§ AIM OF THE TASK:
Write out the listing exactly, from its first line through the line holding "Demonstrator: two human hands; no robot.", but include none of the pictures.

>>>

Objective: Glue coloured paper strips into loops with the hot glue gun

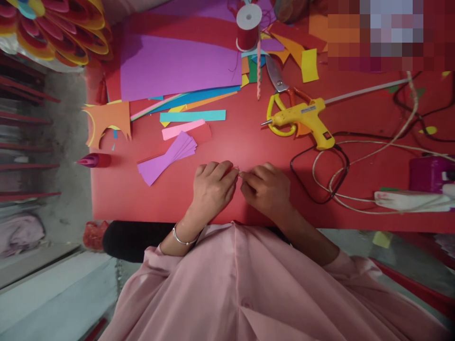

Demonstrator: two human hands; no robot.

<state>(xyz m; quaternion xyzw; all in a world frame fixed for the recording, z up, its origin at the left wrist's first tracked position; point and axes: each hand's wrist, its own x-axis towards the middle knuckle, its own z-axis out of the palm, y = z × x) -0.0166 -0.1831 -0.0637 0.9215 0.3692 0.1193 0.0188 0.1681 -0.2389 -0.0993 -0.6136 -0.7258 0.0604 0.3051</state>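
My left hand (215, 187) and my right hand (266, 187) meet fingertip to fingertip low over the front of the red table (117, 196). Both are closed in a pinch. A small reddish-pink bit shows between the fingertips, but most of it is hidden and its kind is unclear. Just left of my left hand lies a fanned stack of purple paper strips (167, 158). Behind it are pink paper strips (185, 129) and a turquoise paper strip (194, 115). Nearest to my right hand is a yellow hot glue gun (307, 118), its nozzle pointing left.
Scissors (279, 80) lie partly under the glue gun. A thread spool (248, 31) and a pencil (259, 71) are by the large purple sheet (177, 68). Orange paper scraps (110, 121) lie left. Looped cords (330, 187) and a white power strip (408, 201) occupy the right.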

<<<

§ COMPLETED EXERCISE:
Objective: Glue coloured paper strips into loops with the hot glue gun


Demonstrator: two human hands; no robot.

The response to this exercise is now finished.